Ci sono delle melodie che mi fanno letteralmente sognare. Per esempio, non mi stancherei mai di ascoltare i classici di Glenn Miller. Mi sono seduto davanti al computer e proprio mentre ho attaccato a scrivere il deconstructing di oggi, è partita Stardurst. Ora, io volevo parlarvi di alcuni episodi di mutilazione di cavalli che stanno avvenendo in varie regioni della Francia, ma probabilmente ve ne parlerò domani, visto che siamo alla domenica sera e ho questa musica incredibile nelle orecchie.
Non so se ascoltiate Glenn Miller, se vi piaccia o meno, su di me, la musica della sua orchestra ha un effetto incredibilmente ipnotico. Cazzo, quei fiati che spingono come acceleratori di auto, su strade incredibilmente lunghe che sembrano non terminare mai, dirette chissà dove, non ha importanza, mi fanno vibrare il cuore e la mente.
Droga allo stato puro, talmente potente da farmi perdere completamente la cognizione del qui e ora, tanto che non so nemmeno cosa sto scrivendo in questo momento. Sono lontano anni luce dalla realtà di un week end che sta volgendo al termine, che si sta affacciando sulla sera e che presto si trasformerà in notte, per rinascere nell’inizio di una nuova settimana.
Routine dietro routine, settimane dopo settimane, risvegli, colazioni, lavori, pranzi, cene e poi a nanna, giorno dopo giorno, minuto dopo minuto, va in onda l’inutilità di una vita, che si dipana in futili tentativi di sbarcare il lunario, di riempire le ore libere di un qualcosa che possa avere almeno una parvenza di utilità.
Ma questi fiati, che suonano nelle mie orecchie, che riempiono il mio cervello, questi fiati son davvero di un altro pianeta, un universo per i sognatori, per coloro che si innamorano una, due, milioni di volte, di qualsiasi cosa, di una donna, della notte, di un bicchiere di whiskey, di qualche abito da sera scintillante, di un profumo mai sentito prima, di uno sguardo mai sfiorato, di una frase rimasta sospesa durante una discussione, di un immagine mentale che si crea nel momento in cui, questa musica maledettamente ipnotica, raggiunge le orecchie e accarezza i neuroni oramai stanchi per il giorno appena terminato.
Come si spiega l’estasi di un attimo se non raccontando quella sensazione di appagamento che si prova, che provo, proprio in questo momento.

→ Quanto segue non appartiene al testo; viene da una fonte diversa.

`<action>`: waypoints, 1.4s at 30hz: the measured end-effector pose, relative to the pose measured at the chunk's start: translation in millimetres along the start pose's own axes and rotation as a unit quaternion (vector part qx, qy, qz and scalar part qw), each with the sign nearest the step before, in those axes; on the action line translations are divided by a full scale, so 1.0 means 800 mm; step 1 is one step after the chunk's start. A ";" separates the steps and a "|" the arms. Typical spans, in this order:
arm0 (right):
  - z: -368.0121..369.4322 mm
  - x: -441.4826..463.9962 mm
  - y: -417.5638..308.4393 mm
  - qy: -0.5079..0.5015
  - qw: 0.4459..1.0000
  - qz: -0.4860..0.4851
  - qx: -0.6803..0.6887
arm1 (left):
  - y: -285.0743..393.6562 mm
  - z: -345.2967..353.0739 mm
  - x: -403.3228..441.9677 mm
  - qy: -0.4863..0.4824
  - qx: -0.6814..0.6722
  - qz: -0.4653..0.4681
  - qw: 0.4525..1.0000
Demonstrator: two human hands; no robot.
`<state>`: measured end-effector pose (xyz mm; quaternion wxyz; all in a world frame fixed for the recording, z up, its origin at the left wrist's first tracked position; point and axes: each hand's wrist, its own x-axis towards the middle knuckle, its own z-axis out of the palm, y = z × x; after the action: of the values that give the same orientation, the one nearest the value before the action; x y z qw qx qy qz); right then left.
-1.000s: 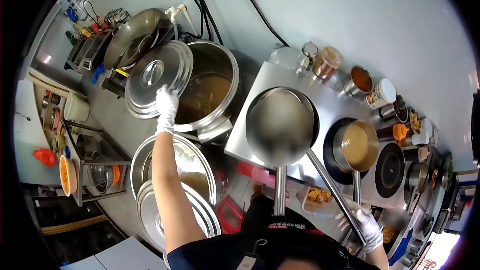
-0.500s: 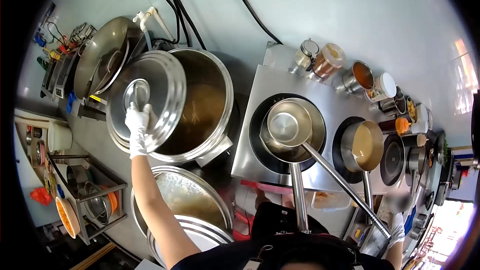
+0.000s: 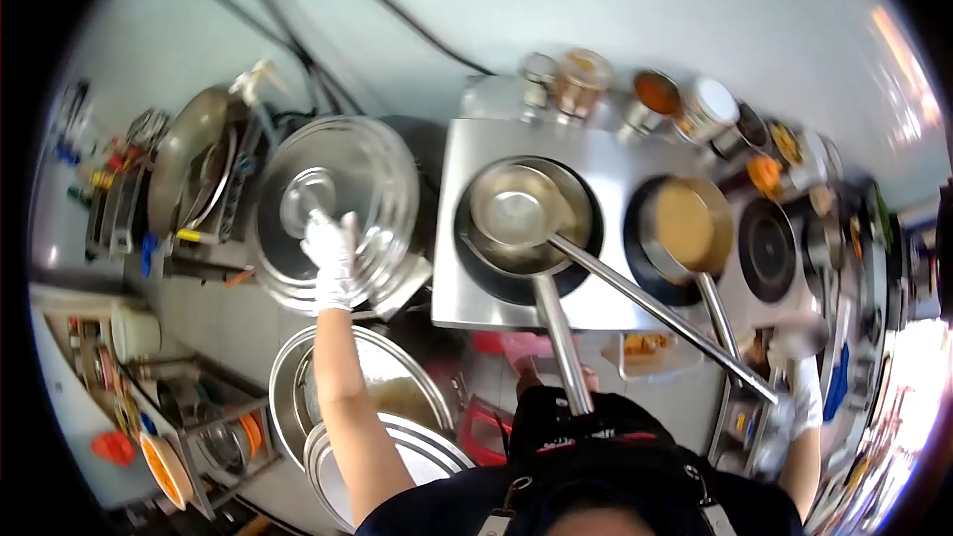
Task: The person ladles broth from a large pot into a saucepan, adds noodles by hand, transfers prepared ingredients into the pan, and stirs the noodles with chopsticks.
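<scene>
My left hand (image 3: 333, 256), in a white glove, is closed on the handle of a round steel pot lid (image 3: 382, 174). The lid lies over the mouth of the large stock pot, whose contents are hidden. My right hand (image 3: 806, 392), also gloved, is low at the right. A round grey blurred thing (image 3: 799, 335) is just above it; its kind and the fingers around it are smeared. Close to that hand ends the long handle of a steel dipper (image 3: 516, 203). The dipper rests in a saucepan (image 3: 568, 250) on the cooktop.
A saucepan of tan liquid (image 3: 685, 228) sits on the middle burner, beside a bare burner (image 3: 767, 248). Jars (image 3: 583, 84) and tins line the wall. Below the covered pot are another large pot (image 3: 288, 387) and a lid (image 3: 417, 462). A wok (image 3: 179, 169) stands far left.
The lid has gone from half off the stock pot to covering it, my left hand still on its handle. My view has shifted. The round blurred thing now shows higher beside my right hand.
</scene>
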<state>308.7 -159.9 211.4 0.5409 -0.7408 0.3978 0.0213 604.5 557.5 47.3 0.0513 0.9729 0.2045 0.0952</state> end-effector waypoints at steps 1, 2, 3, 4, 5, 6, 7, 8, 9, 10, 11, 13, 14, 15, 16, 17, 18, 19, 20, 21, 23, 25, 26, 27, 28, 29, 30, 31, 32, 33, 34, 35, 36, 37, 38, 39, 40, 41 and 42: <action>-0.009 -0.002 0.004 0.004 1.000 0.003 -0.006 | 0.024 -0.027 -0.019 0.071 0.025 0.030 0.997; -0.020 -0.003 0.009 0.005 1.000 0.009 0.004 | 0.041 -0.043 -0.032 0.073 0.010 0.035 0.997; -0.034 -0.003 0.021 0.003 1.000 0.014 0.014 | 0.050 -0.042 -0.044 0.075 -0.023 0.064 0.995; -0.051 0.002 0.040 -0.002 0.999 0.016 0.027 | 0.040 -0.004 -0.048 0.150 0.012 0.100 0.984; -0.067 0.009 0.063 -0.013 0.999 0.015 0.042 | 0.073 -0.024 -0.079 0.186 0.008 0.094 0.978; -0.083 0.015 0.088 -0.019 0.999 0.029 0.037 | 0.108 -0.061 -0.118 0.128 -0.098 0.089 0.983; -0.097 0.024 0.111 -0.031 0.998 0.041 0.032 | 0.143 -0.099 -0.159 0.070 -0.200 0.078 0.974; -0.104 0.030 0.132 -0.038 0.998 0.038 0.020 | 0.174 -0.129 -0.202 0.026 -0.250 0.085 0.964; -0.102 0.027 0.134 -0.059 0.997 0.053 0.013 | 0.201 -0.156 -0.247 -0.019 -0.297 0.089 0.950; -0.107 0.041 0.160 -0.086 0.993 0.071 0.025 | 0.225 -0.181 -0.290 -0.039 -0.323 0.137 0.936; -0.107 0.061 0.194 -0.113 0.989 0.090 0.036 | 0.248 -0.203 -0.330 -0.062 -0.348 0.184 0.917; -0.082 0.084 0.231 -0.152 0.976 0.114 0.106 | 0.295 -0.237 -0.403 -0.049 -0.330 0.339 0.879; -0.067 0.098 0.258 -0.186 0.969 0.115 0.113 | 0.329 -0.260 -0.431 -0.071 -0.345 0.389 0.851; -0.047 0.114 0.286 -0.220 0.961 0.114 0.122 | 0.364 -0.271 -0.450 -0.090 -0.358 0.437 0.820; -0.023 0.127 0.311 -0.252 0.950 0.125 0.135 | 0.386 -0.269 -0.467 -0.162 -0.385 0.414 0.809; 0.001 0.138 0.333 -0.282 0.939 0.132 0.149 | 0.409 -0.260 -0.481 -0.127 -0.362 0.457 0.802; 0.027 0.146 0.355 -0.307 0.943 0.068 0.108 | 0.435 -0.264 -0.495 -0.144 -0.317 0.514 0.784; 0.052 0.152 0.371 -0.330 0.942 0.002 0.067 | 0.454 -0.268 -0.508 -0.160 -0.271 0.567 0.761; 0.077 0.150 0.375 -0.341 0.926 0.046 0.154 | 0.462 -0.265 -0.518 -0.187 -0.246 0.574 0.759; 0.099 0.150 0.378 -0.349 0.902 0.090 0.239 | 0.466 -0.257 -0.528 -0.214 -0.221 0.579 0.756; 0.177 0.189 0.454 -0.348 0.913 -0.002 0.215 | 0.451 -0.249 -0.538 -0.181 -0.197 0.596 0.757; 0.195 0.175 0.416 -0.321 0.909 0.084 0.251 | 0.421 -0.262 -0.550 -0.136 -0.103 0.601 0.781; 0.194 0.157 0.379 -0.305 0.915 0.102 0.246 | 0.405 -0.269 -0.558 -0.117 -0.082 0.592 0.793; 0.207 0.158 0.381 -0.286 0.926 0.076 0.235 | 0.384 -0.271 -0.569 -0.075 -0.076 0.577 0.810; 0.224 0.164 0.392 -0.265 0.936 0.049 0.224 | 0.346 -0.269 -0.572 -0.088 -0.044 0.553 0.827; 0.238 0.165 0.398 -0.245 0.946 0.022 0.212 | 0.314 -0.270 -0.577 -0.102 -0.013 0.529 0.843; 0.239 0.157 0.390 -0.193 0.943 -0.009 0.273 | 0.309 -0.279 -0.586 -0.091 -0.081 0.491 0.863; 0.233 0.158 0.382 -0.238 0.937 0.013 0.253 | 0.305 -0.286 -0.594 -0.079 -0.148 0.450 0.877; 0.236 0.160 0.376 -0.218 0.950 0.036 0.219 | 0.288 -0.275 -0.605 -0.080 -0.216 0.362 0.903; 0.241 0.160 0.371 -0.198 0.961 0.059 0.182 | 0.277 -0.260 -0.617 -0.055 -0.311 0.234 0.919; 0.242 0.156 0.369 -0.163 0.964 0.011 0.208 | 0.268 -0.246 -0.626 -0.075 -0.375 0.122 0.916; 0.255 0.163 0.381 -0.124 0.965 0.028 0.230 | 0.264 -0.238 -0.633 -0.092 -0.432 0.008 0.897; 0.269 0.175 0.392 -0.127 0.960 0.042 0.247 | 0.263 -0.233 -0.639 -0.136 -0.463 -0.050 0.875; 0.282 0.187 0.401 -0.128 0.954 0.056 0.265 | 0.249 -0.214 -0.645 -0.165 -0.548 -0.079 0.816; 0.293 0.196 0.409 -0.110 0.956 0.036 0.270 | 0.254 -0.208 -0.653 -0.203 -0.587 -0.109 0.776; 0.297 0.199 0.409 -0.095 0.962 0.030 0.255 | 0.263 -0.202 -0.662 -0.240 -0.622 -0.137 0.732; 0.299 0.201 0.411 -0.080 0.967 0.026 0.240 | 0.267 -0.189 -0.667 -0.293 -0.662 -0.163 0.671; 0.298 0.194 0.405 -0.070 0.967 0.020 0.245 | 0.279 -0.180 -0.668 -0.342 -0.696 -0.187 0.603; 0.296 0.189 0.398 -0.063 0.965 0.014 0.255 | 0.290 -0.178 -0.668 -0.384 -0.722 -0.230 0.527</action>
<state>311.3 -83.1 -206.6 0.7355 -0.5696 0.3660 -0.0268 184.8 137.0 131.1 0.8300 0.4657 0.2429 -0.1877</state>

Sono seduto alla scrivania, la luce del mondo si sta lentamente affievolendo, tramutando i colori accesi intorno a me in ombre sempre meno nitide. C’è un profumo che si sta lentamente spadendo ovunque, ma non so dirvi esattamente quale sia, è l’aria di casa mia, che riempie le mie narici, un odore di nuovo, di pulito, di vernice fresca, di tranquillità. E poi, ho le cuffie alle orecchie e quindi sono l’unico ad ascoltare Miller e la sua orchestra, che in questo momento suonano soltanto per me, un club esclusivo, una sala buia, luci soffuse e la musica ovunque.
Non vorrei essere in un altro posto, non vorrei essere in un altro momento, questo mi basta, non chiedo di più in questo attimo di pura estasi sensoriale, in questo istante meraviglioso, dove il battito del mio cuore s’incastra perfettamente all’interno del ritmo musicale, della luce che lentamente scompare, degli odori.
È una domenica così, scivolata nella tranquillità di un dolce far niente, il rilassamento è totale, il corpo ringrazia, la mente pure, se esiste un paradiso degno di esser chiamato con questo nome è sicuramente uno stato mentale come quello in cui sono io adesso.